Monday, Feb. 18, 1946
Sick King
On the New York Cotton Exchange last week, the price of March futures soared to 25.87-c- a pound, highest in 21 years. But the price of cotton was like a fever chart; the higher it went, the sicker Old King Cotton got. His ills were those of gluttony.
U.S. warehouses bulged with a carryover of more than 11 million bales of cotton, at the end of July 1945. Despite bad weather and labor shortages, another 9.1 million bales have just been harvested. And, with soaring prices, U.S. planters are now getting ready to grow a whopping 11.6 million-bale crop in 1946.
Although the U.S. has hardly a new shirt for its back, and other war-worn nations desperately need cotton goods of all kinds, much of this raw cotton is not going to market. Main reason: it costs too much.
In 1932, cotton cost only 5-c- a pound. But in 13 years the South's cotton patriots, like Alabama's Senator John H. Bankhead, have pumped up the price by loan, subsidy and parity program till it has no relation to demand. Now the South is belatedly discovering that high-priced cotton is something people can do without.
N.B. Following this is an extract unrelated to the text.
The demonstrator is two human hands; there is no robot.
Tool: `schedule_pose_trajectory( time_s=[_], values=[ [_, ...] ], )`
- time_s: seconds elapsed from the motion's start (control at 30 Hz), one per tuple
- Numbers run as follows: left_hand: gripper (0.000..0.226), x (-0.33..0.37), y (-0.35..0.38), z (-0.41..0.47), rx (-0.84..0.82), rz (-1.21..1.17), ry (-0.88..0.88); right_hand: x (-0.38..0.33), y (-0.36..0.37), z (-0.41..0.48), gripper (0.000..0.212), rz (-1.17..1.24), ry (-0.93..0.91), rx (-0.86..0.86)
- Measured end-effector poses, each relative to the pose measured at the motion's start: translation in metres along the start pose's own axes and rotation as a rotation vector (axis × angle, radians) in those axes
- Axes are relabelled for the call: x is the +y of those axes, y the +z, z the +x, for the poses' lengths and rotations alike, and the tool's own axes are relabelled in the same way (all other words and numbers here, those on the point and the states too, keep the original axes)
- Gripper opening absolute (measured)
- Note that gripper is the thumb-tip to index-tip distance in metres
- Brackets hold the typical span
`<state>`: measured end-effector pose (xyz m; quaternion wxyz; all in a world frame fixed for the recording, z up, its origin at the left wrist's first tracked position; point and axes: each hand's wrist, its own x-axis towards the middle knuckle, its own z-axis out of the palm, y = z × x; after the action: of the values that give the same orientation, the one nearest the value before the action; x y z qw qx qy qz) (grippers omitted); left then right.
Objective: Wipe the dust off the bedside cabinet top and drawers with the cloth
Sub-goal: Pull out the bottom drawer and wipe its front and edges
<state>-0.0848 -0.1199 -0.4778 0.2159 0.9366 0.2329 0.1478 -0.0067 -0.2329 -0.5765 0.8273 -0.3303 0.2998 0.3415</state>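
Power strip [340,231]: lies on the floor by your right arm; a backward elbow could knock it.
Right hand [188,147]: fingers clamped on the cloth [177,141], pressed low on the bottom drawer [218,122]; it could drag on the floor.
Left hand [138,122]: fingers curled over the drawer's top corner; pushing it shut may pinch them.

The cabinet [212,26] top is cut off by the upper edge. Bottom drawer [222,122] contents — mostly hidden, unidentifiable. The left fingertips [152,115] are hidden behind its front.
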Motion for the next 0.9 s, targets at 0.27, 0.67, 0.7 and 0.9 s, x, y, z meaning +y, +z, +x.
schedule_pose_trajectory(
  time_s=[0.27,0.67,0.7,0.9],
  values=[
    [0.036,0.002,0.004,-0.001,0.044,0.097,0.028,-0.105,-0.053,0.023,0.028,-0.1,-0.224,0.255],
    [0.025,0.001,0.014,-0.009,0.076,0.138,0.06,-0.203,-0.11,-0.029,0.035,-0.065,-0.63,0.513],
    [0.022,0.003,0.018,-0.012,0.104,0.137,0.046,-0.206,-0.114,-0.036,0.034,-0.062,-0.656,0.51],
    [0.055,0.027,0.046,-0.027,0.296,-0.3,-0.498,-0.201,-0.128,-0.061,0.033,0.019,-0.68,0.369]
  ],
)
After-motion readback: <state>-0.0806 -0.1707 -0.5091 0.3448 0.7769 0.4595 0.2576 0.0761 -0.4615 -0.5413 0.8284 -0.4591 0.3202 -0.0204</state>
Not Wanted at Home. Domestic consumption of cotton has been dropping steadily for three years. Textile mills, short of manpower, have used less. And synthetics, which have been getting steadily cheaper and better, have taken over cotton markets. Example: in 1935, no rayon was used in U.S. tire fabrics; last year, tire makers used the equivalent of about half a million bales of cotton. (Rayon is now actually cheaper than cotton when wastage in manufacture is counted.)
Exports of U.S. cotton, which in 1932 supplied 58% of the world's needs, have been dropping even faster. In the six years before the war, foreign consumption of American cotton fell off considerably as cotton production rose in India, Egypt and Brazil.
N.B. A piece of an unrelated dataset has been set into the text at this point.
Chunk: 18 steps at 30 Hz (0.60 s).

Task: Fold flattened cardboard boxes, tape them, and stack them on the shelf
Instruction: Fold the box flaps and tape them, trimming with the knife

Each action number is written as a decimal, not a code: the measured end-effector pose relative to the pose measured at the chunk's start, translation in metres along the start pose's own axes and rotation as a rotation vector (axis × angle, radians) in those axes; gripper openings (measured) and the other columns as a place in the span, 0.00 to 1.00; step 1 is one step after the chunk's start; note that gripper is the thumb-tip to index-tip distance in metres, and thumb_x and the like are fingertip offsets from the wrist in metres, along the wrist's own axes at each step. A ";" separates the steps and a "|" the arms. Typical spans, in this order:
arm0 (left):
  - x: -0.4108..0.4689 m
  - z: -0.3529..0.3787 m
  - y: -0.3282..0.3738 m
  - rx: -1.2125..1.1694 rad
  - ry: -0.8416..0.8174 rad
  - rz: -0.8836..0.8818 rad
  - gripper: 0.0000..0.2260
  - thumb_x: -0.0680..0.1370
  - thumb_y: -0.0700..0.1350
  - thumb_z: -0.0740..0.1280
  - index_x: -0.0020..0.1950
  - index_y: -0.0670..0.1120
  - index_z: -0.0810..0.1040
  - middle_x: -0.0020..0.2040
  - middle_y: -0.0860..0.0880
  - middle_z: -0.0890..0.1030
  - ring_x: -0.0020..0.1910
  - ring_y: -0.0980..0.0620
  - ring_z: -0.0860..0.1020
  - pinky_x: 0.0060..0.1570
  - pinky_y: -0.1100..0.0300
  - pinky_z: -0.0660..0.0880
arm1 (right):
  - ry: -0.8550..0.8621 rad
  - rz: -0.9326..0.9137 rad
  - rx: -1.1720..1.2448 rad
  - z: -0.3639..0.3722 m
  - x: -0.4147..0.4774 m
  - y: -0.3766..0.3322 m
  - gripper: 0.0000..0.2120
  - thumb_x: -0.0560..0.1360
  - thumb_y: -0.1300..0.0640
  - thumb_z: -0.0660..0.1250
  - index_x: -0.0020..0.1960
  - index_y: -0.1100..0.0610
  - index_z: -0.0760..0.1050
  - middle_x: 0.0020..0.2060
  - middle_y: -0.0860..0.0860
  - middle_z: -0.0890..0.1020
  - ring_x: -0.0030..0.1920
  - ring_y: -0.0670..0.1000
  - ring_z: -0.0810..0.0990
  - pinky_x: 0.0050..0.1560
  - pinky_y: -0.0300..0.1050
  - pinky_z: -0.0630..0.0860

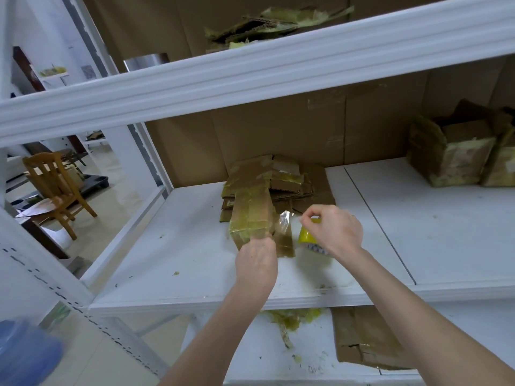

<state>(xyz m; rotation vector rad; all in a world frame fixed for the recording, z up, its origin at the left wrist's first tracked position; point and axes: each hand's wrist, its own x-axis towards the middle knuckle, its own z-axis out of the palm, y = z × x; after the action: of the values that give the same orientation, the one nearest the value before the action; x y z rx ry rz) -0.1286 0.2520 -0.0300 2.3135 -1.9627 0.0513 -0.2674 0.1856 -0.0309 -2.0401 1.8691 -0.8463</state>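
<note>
On the white shelf (195,260) a taped cardboard box (250,218) lies lengthwise, its near end under the left hand (256,260). That hand's fingers are hidden, so its grip cannot be told. Just right, the right hand (333,232) curls round a yellow tape roll (305,236), which is mostly covered and blurred. A clear tape strip (287,221) runs toward the box, and flattened cardboard (295,185) lies beyond it.

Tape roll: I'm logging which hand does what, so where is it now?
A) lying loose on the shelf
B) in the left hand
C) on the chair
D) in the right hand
D: the right hand grips the yellow tape roll, with clear tape stretched toward the box at the left hand.
</note>
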 end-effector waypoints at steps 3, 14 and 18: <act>-0.007 0.010 0.000 -0.085 0.018 0.053 0.21 0.77 0.32 0.57 0.66 0.47 0.71 0.55 0.44 0.77 0.53 0.43 0.77 0.43 0.57 0.69 | -0.003 0.018 0.108 0.000 0.004 0.012 0.07 0.76 0.41 0.64 0.42 0.42 0.76 0.39 0.46 0.80 0.43 0.51 0.78 0.36 0.42 0.72; 0.017 -0.018 -0.076 -0.631 0.453 -0.061 0.17 0.81 0.37 0.56 0.69 0.45 0.73 0.54 0.46 0.80 0.48 0.49 0.78 0.48 0.72 0.70 | 0.118 0.132 0.434 0.028 0.008 0.017 0.05 0.78 0.50 0.64 0.48 0.48 0.79 0.44 0.45 0.78 0.48 0.49 0.75 0.43 0.43 0.71; 0.042 0.007 -0.141 -0.606 0.335 -0.264 0.17 0.81 0.36 0.57 0.68 0.43 0.73 0.59 0.40 0.79 0.58 0.42 0.76 0.57 0.55 0.71 | 0.111 0.133 0.397 0.037 0.011 0.007 0.05 0.78 0.49 0.65 0.49 0.48 0.78 0.44 0.46 0.78 0.47 0.49 0.75 0.42 0.42 0.71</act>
<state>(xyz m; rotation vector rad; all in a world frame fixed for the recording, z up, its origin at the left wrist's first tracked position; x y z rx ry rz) 0.0167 0.2323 -0.0410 1.9744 -1.2752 -0.1468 -0.2523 0.1672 -0.0613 -1.6414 1.7000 -1.2031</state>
Unable to ship cotton during the war, these nations have piled up a carryover of 14.2 million bales, close to the greatest in their history. This will have to be sold in world markets in competition with U.S. cotton. Can the U.S. meet the competition?
Few Friends Abroad. Not if it practices the free trade it now piously preaches. Actually, as far as cotton is concerned, the U.S. gave up free trade long ago. In the last five years, the price of cotton in the U.S. and the world price (based on prices in Sao Paulo, Brazil) have gone their separate ways (see chart).
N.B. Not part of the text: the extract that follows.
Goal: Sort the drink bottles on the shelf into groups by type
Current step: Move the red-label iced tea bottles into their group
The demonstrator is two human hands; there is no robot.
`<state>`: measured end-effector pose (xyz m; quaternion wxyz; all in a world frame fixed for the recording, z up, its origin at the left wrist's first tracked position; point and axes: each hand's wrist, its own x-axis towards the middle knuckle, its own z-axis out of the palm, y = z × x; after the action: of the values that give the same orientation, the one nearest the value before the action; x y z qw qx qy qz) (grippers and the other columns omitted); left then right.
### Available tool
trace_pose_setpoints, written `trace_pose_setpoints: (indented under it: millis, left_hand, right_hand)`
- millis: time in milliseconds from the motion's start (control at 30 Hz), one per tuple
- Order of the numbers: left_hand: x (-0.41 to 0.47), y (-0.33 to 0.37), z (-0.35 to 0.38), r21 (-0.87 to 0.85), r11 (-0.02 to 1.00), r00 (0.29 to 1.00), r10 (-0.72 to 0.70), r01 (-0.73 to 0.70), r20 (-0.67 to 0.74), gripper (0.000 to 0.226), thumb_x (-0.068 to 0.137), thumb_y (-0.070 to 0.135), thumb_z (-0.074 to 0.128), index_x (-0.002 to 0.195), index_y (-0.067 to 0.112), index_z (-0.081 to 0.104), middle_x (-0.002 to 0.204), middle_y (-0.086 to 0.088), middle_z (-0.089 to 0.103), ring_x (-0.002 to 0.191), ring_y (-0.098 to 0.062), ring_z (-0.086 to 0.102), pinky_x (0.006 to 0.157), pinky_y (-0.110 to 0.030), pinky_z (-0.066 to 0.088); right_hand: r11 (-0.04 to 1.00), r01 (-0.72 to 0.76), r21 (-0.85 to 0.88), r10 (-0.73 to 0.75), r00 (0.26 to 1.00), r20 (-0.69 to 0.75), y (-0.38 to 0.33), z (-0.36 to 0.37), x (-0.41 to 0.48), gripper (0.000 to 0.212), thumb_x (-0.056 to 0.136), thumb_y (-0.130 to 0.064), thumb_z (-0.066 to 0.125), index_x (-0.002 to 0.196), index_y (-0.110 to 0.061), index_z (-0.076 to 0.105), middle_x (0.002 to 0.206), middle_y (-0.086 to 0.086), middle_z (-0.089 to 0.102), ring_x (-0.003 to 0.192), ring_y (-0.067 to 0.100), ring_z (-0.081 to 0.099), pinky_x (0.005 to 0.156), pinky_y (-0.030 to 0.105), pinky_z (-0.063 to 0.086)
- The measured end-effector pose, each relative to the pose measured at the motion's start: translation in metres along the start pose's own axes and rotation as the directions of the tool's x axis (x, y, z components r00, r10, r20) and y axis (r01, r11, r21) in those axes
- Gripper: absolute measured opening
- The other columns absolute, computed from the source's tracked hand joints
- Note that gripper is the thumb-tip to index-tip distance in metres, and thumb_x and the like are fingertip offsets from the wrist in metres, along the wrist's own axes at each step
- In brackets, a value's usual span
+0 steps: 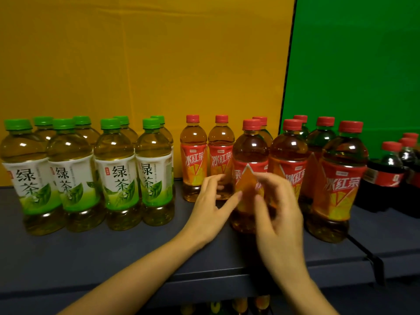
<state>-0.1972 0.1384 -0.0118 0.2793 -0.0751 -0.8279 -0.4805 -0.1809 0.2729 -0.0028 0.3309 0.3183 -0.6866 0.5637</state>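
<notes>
**Both hands at a front-row iced tea bottle on a nearly sorted shelf**

Head view. The landmark is the iced tea bottle (250,176) with a red cap and red label, standing upright near the front of the dark shelf (95,253). The left hand (211,214) lies just left of this bottle, fingers spread, thumb tip touching or nearly touching its label; its grip is open. The right hand (279,221) is in front of and just right of the bottle, fingers loosely curled and not closed on anything; whether they touch the label cannot be told. Left of the bottle stand the green tea bottles (91,176), green-capped, in two rows. Behind and to its right stand more iced tea bottles (336,180); farther right, dark cola bottles (386,176). The groups appear largely formed. Judged risk: the neighbours are close, so a sideways shift could knock one over, and an unclosed grip on the smooth label could let the bottle tip.
</notes>
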Motion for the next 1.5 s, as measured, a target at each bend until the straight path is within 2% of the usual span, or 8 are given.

To sell cotton at all, the cotton bloc has legislated the U.S. into paying a subsidy of 4-c- a pound on all cotton sold in world markets, previously enough to allow the U.S. cotton to compete. (Shipping costs make the Brazil-U.S. price difference less than actual prices indicate.) But last week's sharp rise in cotton prices raised a new problem: now the subsidy will have to be increased or the U.S. will not be able to compete any better than before.
Friendly Enemies. Furthermore, the war has eliminated many a prewar market--e.g., Brazil, which once imported cotton, was forced to increase its planting till it is now an exporter. Other onetime customers of the U.S. may not buy either, because they: 1) cannot buy without U.S. loans; 2) would rather buy in non-U.S. markets, thus save what dollars they have; 3) would rather use rayon made from their own forests.
The Commodity Credit Corp., which last year held more than half of the U.S. carryover by virtue of its loans to cotton farmers under the Agricultural Adjustment Act and the Bankhead Amendment (and which thus keeps cotton off the market to keep the price up), has done most of the exporting for the U.S. since war's end. It has found cotton so hard to sell that it is now arranging to ship some 1,000,000 bales to Germany and Japan to get their spindles going again. But CCC kept mum on the price, gave no hint of when it expects to be finally paid off. CCC still has nearly 5,000,000 bales on hand--and few buyers.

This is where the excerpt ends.